Mayor of Memphis, Tennessee since 2024 (born 1979)

Paul Andrew Young (born October 7, 1979) is an American politician and businessman who is the 65th and current mayor of Memphis, Tennessee. He has served since January 1, 2024.

== Early life and education ==
Young was born on October 7, 1979, to Dr. William Young, a Vietnam War veteran, and Rev. Diane Young. He grew up in the Oakhaven neighborhood of Memphis. His father became the chaplain of Methodist Hospital when Paul was two years of age, the first African-American to do so. William Young also founded a church in Bolivar, Tennessee, when Paul was seven. Diane and William founded the Healing Center Full Gospel Baptist Church in Oakhaven when Paul was 11. Paul's parents were surrogate parents for many children while Paul was growing up. Paul attended East High School in Memphis. He earned a degree in Electrical Engineering from the University of Tennessee. He decided to pursue a master's degree in city and regional planning after hearing a sermon from his mother. He also has a degree in business administration. In 2009, Young was named a mid-career fellow by the nonprofit New Memphis.

== Pre-mayoral career ==
Young was president and CEO of the Downtown Memphis Commission, during COVID-19. As CEO of the DMC, he stated the need for a grocery store in the downtown area, and one year later the opening of the South Point grocery store was announced.

== Mayoral campaign ==
Young's 2023 mayoral campaign focused on strengthening the Memphis economy and creating more jobs. His platform included proposals for technology and development. Young's platform addressed systemic issues such as poverty and crime, with a focus on neighborhood safety and expanding opportunities.

=== Campaign strategy ===
Young's campaign used a multi-step strategy to engage voters. The campaign worked with VoteShift, a firm specializing in strategies for candidates focused on racial equity. Content was shared across various platforms, including YouTube and story ads. In a Reddit AMA on October 3, 2023, Young engaged with Memphians and answered questions about the future of Memphis. During the AMA, Reddit users asked for his views on Memphis's current state, particularly from his perspective as a resident.

=== Election results ===
In the 2023 Memphis mayoral election, Paul Young received 24,408 votes from 98 precincts, 4,500 more than his nearest competitor, Floyd Bonner Jr. The second closest competitor was Willie Herenton, a former Memphis mayor. The vote was split among 17 candidates on the ballot. This was the first election since 1971 where an incumbent was not seeking re-election. A total of 88,699 votes were cast, representing 23.8% of registered voters.

== Mayor of Memphis ==

Young was elected mayor of Memphis in the 2023 Memphis mayoral election. He was sworn in on January 1, 2024.

=== Public safety ===
During his mayoral bid, Paul Young promised a "pandemic like response" to crime, which he described as engaging multiple stakeholders such as police, the district attorney, judges, and community organizers. Since his election, Young has focused on public safety through initiatives such as Operation Code Zero. Operation Code Zero was introduced to reduce crime by increasing police presence in high-crime and high-traffic tourist areas. Young is also overseeing the installation of $10–15 million worth of AI-powered cameras across Memphis to address concerns over crime and shootings.

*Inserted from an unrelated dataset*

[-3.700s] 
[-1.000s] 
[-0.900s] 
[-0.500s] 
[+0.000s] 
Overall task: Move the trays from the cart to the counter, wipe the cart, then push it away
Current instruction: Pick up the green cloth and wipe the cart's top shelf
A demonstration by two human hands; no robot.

In September 2025, after U.S. President Donald Trump publicly announced his intention to deploy U.S. federal troops to Memphis for alleged public safety reasons, Young was quick to speak out against this planned deployment, however Young said he planned to make the most out of the deployment.

=== Transportation and infrastructure ===
Young replaced the entire MATA (Memphis Area Transit Authority) board. This followed a period of significant financial deficits in the system. Public approval of MATA declined from 75% in 2018 to 38% in more recent years. A large portion of buses required engine repairs. Young ordered a forensic audit of MATA's finances to identify inefficiencies and areas of unnecessary spending.

=== Fiscal responsibility ===
Young implemented several tax increases aimed at improving city services and infrastructure, including a 49-cent property tax hike, a $30 increase in vehicle registrations, and a $12 increase on solid waste fees. The administration created public dashboards, including one from the Memphis Police Department, that tracks data points like homicide rates. The administration aims to create a system that addresses the current needs of the city while preparing for future growth.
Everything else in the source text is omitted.